Records for the exercise:

= Beginning of Section =

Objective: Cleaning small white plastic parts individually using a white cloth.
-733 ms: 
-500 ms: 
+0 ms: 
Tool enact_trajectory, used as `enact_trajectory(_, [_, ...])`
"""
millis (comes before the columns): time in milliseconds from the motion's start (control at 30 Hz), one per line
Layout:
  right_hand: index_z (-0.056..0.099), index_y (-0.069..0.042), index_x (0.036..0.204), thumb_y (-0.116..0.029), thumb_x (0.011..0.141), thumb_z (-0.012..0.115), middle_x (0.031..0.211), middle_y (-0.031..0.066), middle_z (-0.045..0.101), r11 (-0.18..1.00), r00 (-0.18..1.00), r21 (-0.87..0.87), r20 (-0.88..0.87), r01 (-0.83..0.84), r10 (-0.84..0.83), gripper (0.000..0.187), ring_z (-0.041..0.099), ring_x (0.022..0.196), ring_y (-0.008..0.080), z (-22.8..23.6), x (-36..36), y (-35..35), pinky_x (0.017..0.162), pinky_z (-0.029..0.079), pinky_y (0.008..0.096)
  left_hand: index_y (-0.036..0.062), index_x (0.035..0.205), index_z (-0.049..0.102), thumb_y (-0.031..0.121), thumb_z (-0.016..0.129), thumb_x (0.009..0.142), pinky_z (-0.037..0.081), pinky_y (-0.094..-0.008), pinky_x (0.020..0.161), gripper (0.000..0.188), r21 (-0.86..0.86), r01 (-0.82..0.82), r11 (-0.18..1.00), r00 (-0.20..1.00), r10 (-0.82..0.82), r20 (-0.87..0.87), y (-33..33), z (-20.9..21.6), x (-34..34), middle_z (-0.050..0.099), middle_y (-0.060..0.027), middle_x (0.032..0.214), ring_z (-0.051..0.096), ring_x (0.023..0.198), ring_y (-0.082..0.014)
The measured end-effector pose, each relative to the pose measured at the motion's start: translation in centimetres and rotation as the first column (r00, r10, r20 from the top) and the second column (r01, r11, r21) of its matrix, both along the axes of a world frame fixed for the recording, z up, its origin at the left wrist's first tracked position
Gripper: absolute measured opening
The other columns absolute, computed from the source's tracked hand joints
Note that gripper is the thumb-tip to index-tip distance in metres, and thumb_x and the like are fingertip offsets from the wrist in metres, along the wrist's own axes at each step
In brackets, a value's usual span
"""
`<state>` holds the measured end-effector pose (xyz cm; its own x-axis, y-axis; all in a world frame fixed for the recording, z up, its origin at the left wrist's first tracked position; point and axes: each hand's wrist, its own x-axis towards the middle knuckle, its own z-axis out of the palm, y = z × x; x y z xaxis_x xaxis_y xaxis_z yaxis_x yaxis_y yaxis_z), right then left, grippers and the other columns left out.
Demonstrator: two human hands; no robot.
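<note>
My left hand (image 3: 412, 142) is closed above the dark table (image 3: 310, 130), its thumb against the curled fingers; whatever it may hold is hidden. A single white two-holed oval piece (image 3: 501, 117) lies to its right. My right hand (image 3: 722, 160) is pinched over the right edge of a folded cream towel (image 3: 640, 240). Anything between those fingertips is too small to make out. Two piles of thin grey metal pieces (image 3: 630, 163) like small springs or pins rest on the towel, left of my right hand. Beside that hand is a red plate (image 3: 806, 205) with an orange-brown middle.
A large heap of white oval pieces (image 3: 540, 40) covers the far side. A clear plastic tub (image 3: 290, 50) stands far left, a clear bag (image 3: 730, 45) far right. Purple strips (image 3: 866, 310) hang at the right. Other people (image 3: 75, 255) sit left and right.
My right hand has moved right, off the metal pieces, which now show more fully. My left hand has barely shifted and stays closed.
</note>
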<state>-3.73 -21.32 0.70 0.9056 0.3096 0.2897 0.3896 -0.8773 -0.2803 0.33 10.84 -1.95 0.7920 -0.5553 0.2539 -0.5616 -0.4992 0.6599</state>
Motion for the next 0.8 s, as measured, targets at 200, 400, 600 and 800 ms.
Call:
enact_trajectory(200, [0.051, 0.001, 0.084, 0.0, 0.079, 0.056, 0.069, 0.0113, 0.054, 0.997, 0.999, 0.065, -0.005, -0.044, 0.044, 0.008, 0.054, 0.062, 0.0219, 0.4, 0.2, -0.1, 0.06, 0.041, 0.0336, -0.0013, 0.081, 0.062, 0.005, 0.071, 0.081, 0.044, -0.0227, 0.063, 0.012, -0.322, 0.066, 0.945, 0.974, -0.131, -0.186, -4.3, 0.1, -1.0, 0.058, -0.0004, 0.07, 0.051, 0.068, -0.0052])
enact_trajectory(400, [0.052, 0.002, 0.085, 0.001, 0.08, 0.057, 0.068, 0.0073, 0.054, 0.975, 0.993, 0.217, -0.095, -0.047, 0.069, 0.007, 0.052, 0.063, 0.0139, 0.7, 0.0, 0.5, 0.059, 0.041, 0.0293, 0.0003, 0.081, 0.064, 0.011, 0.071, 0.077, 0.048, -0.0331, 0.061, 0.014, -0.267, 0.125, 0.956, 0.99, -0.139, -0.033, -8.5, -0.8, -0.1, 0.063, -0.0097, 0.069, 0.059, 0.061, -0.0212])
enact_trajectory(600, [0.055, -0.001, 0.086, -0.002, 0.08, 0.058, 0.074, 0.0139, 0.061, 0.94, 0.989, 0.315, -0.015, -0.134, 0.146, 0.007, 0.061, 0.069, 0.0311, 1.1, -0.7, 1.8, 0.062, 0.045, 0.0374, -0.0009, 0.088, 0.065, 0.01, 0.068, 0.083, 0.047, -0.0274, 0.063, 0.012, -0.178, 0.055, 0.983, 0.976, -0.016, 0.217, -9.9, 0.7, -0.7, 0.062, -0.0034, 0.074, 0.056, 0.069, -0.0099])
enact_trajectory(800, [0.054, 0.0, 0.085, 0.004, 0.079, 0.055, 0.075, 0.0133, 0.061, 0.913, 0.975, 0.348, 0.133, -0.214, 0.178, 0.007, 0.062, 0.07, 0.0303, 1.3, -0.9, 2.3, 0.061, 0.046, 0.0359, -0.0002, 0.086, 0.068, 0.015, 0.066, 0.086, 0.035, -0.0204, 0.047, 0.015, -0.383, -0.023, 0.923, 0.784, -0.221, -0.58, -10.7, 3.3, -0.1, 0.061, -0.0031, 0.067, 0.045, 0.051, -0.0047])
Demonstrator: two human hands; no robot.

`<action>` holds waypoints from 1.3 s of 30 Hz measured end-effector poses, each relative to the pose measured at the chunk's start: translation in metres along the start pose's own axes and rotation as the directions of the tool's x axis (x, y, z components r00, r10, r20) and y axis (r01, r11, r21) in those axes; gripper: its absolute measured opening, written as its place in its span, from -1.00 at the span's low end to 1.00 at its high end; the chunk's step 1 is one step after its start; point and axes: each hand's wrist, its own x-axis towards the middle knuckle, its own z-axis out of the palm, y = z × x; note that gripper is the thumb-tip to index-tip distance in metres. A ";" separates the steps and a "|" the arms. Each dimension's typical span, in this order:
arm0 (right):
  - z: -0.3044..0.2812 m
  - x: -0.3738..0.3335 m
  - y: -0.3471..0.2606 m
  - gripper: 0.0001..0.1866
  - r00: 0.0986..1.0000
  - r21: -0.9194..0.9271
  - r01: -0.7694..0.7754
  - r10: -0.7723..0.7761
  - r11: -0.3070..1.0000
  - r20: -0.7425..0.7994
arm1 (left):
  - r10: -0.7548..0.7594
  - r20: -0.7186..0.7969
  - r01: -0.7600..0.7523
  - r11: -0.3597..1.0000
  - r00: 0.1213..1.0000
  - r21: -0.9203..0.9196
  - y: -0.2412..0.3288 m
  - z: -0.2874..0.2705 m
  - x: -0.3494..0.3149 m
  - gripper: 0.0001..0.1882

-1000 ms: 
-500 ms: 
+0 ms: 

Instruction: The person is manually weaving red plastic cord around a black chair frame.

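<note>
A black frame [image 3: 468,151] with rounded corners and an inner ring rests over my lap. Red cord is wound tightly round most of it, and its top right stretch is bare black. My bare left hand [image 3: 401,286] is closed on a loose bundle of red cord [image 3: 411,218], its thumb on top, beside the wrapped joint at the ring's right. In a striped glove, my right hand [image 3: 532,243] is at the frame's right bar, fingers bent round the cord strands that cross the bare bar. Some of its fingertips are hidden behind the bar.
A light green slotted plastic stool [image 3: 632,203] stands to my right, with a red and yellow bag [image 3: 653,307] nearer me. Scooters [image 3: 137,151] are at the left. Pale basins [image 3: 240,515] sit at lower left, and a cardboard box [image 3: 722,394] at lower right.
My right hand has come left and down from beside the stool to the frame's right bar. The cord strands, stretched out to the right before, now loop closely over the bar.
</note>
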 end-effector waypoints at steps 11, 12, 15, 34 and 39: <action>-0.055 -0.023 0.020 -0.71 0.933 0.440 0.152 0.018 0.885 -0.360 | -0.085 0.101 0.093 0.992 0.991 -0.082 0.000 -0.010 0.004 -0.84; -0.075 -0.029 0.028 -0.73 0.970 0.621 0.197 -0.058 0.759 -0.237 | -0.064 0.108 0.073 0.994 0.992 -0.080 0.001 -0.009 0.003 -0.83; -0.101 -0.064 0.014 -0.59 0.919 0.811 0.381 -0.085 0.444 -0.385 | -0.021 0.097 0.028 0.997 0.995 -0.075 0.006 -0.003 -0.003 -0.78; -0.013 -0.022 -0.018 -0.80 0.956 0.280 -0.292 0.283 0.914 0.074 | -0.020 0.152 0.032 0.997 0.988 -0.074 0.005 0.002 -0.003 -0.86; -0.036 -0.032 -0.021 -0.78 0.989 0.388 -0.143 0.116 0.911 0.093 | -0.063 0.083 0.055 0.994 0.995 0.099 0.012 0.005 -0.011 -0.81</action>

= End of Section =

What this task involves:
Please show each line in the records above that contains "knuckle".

Output below:
`<state>` holds the measured end-effector pose (xyz cm; its own x-axis, y-axis; all in a world frame fixed for the recording, z up, its origin at the left wrist's first tracked position; point and axes: each hand's wrist, its own x-axis towards the middle knuckle, its own z-axis out of the palm, y = z × x; x y z xaxis_x xaxis_y xaxis_z yaxis_x yaxis_y yaxis_z), right then left, grippers and the other columns left out.
`<action>` holds waypoints from 1.3 s of 30 Hz measured end-effector poses, each relative to the pose measured at the chunk's start: translation in metres along the start pose's own axes and rotation as the directions of the tool's x axis (x, y, z components r00, r10, r20) and y axis (r01, r11, r21) in those axes; gripper: its absolute measured opening, written as its place in its span, from -1.00 at the span's low end to 1.00 at its high end; the chunk's step 1 is one step after its start; point and axes: each hand's wrist, its own x-axis towards the middle knuckle, its own z-axis out of the palm, y = z × x; note that gripper is the thumb-tip to index-tip distance in metres. A ";" separates the steps and a "|" the arms. Each dimension's typical span, in this order:

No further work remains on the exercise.